What needs to be done
All lines from the first line of the material up to and including the line with "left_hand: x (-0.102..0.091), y" must be copied exactly, and no others.
Content starts
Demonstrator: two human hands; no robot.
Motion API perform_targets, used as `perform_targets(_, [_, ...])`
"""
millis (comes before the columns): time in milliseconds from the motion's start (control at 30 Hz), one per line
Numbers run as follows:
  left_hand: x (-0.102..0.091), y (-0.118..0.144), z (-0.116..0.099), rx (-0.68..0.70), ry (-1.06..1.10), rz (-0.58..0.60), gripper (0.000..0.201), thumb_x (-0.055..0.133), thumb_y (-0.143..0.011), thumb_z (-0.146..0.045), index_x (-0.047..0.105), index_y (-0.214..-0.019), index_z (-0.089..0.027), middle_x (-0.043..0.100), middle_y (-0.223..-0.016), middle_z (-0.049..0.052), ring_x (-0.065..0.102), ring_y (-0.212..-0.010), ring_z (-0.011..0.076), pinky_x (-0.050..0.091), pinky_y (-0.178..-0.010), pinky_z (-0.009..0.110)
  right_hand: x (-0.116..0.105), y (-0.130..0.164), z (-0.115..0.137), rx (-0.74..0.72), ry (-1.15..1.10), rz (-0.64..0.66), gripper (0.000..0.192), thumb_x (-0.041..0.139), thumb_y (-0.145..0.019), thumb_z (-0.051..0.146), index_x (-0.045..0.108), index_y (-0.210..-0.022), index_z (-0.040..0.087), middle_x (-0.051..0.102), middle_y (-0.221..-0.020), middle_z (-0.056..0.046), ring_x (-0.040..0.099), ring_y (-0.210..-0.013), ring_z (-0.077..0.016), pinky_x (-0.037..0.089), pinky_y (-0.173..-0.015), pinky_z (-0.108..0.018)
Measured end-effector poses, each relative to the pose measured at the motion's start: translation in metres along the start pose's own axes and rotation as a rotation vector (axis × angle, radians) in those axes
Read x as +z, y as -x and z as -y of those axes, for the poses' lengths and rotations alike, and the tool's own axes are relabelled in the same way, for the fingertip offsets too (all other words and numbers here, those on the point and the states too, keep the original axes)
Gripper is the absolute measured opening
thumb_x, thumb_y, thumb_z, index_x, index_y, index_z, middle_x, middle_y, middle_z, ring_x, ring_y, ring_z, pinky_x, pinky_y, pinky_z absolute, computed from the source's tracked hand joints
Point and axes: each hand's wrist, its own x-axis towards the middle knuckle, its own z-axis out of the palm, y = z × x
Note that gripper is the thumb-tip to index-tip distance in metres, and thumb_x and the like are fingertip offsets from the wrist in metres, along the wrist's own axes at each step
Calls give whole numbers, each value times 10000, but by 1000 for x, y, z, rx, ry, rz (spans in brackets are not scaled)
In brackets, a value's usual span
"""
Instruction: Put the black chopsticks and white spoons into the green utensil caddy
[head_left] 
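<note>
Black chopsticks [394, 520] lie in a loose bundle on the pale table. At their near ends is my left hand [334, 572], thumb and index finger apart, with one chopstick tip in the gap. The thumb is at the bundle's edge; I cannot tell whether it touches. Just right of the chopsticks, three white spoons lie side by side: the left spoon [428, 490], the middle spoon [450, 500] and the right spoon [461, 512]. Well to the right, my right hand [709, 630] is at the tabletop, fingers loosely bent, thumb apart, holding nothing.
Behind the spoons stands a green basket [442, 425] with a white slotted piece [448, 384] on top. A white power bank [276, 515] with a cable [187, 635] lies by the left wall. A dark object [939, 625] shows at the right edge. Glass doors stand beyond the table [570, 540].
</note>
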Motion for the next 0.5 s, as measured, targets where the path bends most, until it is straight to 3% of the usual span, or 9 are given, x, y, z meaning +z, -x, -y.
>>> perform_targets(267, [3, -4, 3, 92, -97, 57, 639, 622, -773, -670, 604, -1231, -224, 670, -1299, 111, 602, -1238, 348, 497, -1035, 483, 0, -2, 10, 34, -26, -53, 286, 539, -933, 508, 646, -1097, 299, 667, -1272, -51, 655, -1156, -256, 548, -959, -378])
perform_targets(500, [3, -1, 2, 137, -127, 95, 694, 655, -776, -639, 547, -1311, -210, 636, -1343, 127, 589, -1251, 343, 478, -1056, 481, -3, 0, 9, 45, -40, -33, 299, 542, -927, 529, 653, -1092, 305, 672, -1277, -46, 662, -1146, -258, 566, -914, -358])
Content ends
Task result
Demonstrator: two human hands; no robot.
Motion API perform_targets, used as `perform_targets(_, [_, ...])`
"""
millis (comes before the columns): time in milliseconds from the motion's start (control at 30 Hz), one per line
Numbers run as follows:
  left_hand: x (-0.102..0.091), y (-0.118..0.144), z (-0.116..0.099), rx (-0.68..0.70), ry (-1.06..1.10), rz (-0.58..0.60), gripper (0.000..0.201), thumb_x (-0.055..0.133), thumb_y (-0.143..0.011), thumb_z (-0.146..0.045), index_x (-0.047..0.105), index_y (-0.214..-0.019), index_z (-0.089..0.027), middle_x (-0.043..0.100), middle_y (-0.223..-0.016), middle_z (-0.049..0.052), ring_x (-0.065..0.102), ring_y (-0.212..-0.010), ring_z (-0.011..0.076), pinky_x (-0.050..0.091), pinky_y (-0.178..-0.010), pinky_z (-0.009..0.110)

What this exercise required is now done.